Under the great expansion during the final years of former editor-in-chief Alan Rusbridger’s 20-year reign, Guardian News & Media, GMG’s news publishing arm, spent huge sums on setting up websites in the US and Australia – both of which Viner edited at various points. 

However, the challenge that GNM flunked was making its journalism pay, because it had no online subscription revenue. Instead, the Scott Trust, which owns the paper, was left to pay the bills out of its fast-diminishing £1bn investment fund – a major worry for the charitable trust; its sole task is sustaining The Guardian "in perpetuity".

"What is this? I love it. Have some money"

When Viner and Pemsel were promoted to their current jobs in summer 2015, the new leaders were forced to confront the problem immediately, as digital ad revenues lurched from news publishers towards Google and Facebook in a seismic shift. 

GNM was on course to lose £83m in that financial year, and Pemsel and Viner agreed to drastic changes in a bid to break even by 2019. "Everyone knew we were in trouble," Pemsel admits, recounting what is now a well-rehearsed story.

Hundreds of jobs were axed, the print edition was reduced to tabloid size, and, crucially, The Guardian adopted a pioneering model of voluntary reader contributions to reduce its dependence on ad sales.

The membership-style model has worked. GNM has picked up more than one million paying contributors – 655,000 recurring payers, including print and premium app subscribers, plus 300,000 one-off and occasional donors in the past year alone.

The spread of contributors across the globe has surprised even some at The Guardian.

Importantly, GNM announced last month that it has broken even on an operating basis for the first time in two decades. Profits before exceptional items, known as earnings before interest, tax, depreciation and amortisation (Ebitda) in financial jargon, were about £800,000 in the year to April.

Annual revenue rose 3% to year on year to £223m, its highest level for 10 years, costs of £222m were the lowest in eight years, and the US and Australia operations moved into profit.

Some say using Ebitda masks problems, and GNM has not yet published its full accounts, which will disclose the exceptional costs that led to a "cash outflow" of £29m. However, Viner is quick to insist Ebitda is "a reasonable measure". Pemsel adds that, "without sounding defensive" as he puts it, lots of companies on the stock market like to use Ebitda to avoid including debt and pension-deficit numbers in a headline profit figure, although he declines to name examples.

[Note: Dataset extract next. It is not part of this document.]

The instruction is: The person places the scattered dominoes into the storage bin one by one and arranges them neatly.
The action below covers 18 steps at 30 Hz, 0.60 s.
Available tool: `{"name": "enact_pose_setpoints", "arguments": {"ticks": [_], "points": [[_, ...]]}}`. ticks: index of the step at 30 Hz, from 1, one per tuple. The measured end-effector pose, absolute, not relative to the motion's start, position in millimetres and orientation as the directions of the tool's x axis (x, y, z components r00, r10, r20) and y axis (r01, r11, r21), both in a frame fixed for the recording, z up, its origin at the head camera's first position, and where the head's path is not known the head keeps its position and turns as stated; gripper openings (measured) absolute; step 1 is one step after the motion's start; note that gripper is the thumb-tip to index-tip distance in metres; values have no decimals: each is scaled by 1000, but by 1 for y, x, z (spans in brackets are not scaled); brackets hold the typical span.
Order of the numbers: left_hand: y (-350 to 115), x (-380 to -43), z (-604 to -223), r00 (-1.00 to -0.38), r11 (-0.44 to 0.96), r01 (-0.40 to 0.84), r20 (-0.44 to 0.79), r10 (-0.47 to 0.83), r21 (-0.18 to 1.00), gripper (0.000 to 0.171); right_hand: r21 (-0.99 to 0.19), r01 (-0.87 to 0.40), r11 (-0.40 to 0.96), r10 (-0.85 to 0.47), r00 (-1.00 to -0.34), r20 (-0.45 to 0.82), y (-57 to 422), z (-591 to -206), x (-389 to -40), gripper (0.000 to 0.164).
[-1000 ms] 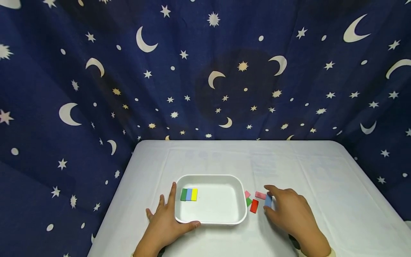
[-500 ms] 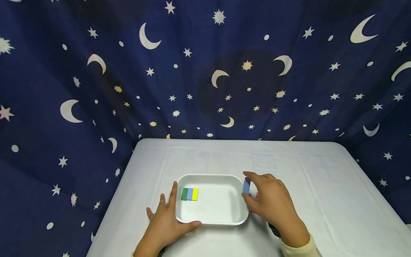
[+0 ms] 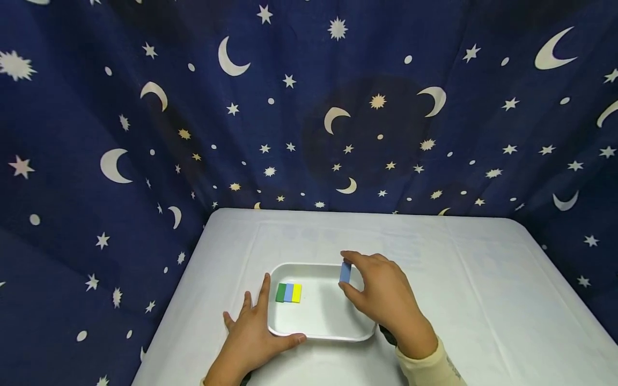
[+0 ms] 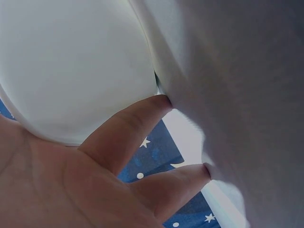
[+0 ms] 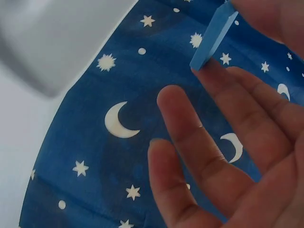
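While your right hand [image 3: 386, 292] pinches a small blue rectangular block [image 3: 345, 272] by its ends (wood or plastic, cannot tell) above the shallow white round-cornered tray [image 3: 323, 319], your left hand [image 3: 253, 329], spread wide, rests against the tray's edge. Judgement: lower level, grip clear of the green-blue-yellow row of flat rectangular blocks [image 3: 289, 293] right of your left hand.

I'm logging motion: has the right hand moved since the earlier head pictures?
Yes: against the white table, the right hand has moved left, from beside the tray to over its right end.
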State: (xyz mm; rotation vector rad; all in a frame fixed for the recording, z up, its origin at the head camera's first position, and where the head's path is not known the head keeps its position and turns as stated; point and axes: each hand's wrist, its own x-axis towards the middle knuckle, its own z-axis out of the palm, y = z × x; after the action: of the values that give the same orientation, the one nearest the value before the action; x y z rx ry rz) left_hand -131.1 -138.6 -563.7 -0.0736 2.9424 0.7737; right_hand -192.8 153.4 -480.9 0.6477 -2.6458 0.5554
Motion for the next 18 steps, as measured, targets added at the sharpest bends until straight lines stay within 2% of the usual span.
{"name": "enact_pose_setpoints", "arguments": {"ticks": [11,18], "points": [[-137,-127,-565,-996,874,-52,-84,-13,483,157,-296,-510,808,-383,-835,394,125,-485,-202,58],[-138,-127,-565,-997,876,-45,-72,-12,481,155,-301,-550,779,-420,-814,401,107,-491,-208,61]]}}
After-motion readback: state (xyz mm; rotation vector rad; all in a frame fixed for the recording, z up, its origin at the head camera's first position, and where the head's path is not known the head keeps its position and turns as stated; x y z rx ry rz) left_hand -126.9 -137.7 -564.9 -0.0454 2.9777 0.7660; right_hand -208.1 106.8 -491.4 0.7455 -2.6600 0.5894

GNM can afford in the region of £25m to £30m in exceptional items a year in future, Pemsel suggests, as that "cash envelope" can come out of the annual profits of its investment fund.

"The true definition of protecting The Guardian ‘in perpetuity’ is we need to live within the means of our forecast yield" from the fund, he says.

If the duo displays a hint of prickliness about breaking even, it is because the doubters have mocked The Guardian for burning through the best part of £600m in cash over the past decade while not charging online.

The front page of Pemsel’s financial presentation announcing break-even features a Private Eye cartoon from 2016 that shows a man looking at The Guardian’s website while an audio message asks: "Spare some change, mate?"

Evidently, it was no laughing matter for Pemsel or Viner, who have found the turnaround over the past four years more gruelling than might be expected. Viner says: "It has been very, very, very tough – all of it." She identifies the period around 2016 as especially difficult, "when we lost hundreds of people and we couldn’t see a clear path to break-even at that point".

"The biggest increase in traffic and contributions? From the EU 27"

Pemsel suggests winning over staff internally about the need to break even and getting everyone in both editorial and commercial to be "aligned behind a number and be motivated by that" has been as much of a "challenge" as dealing with the external problems of print decline and a brutal advertising market.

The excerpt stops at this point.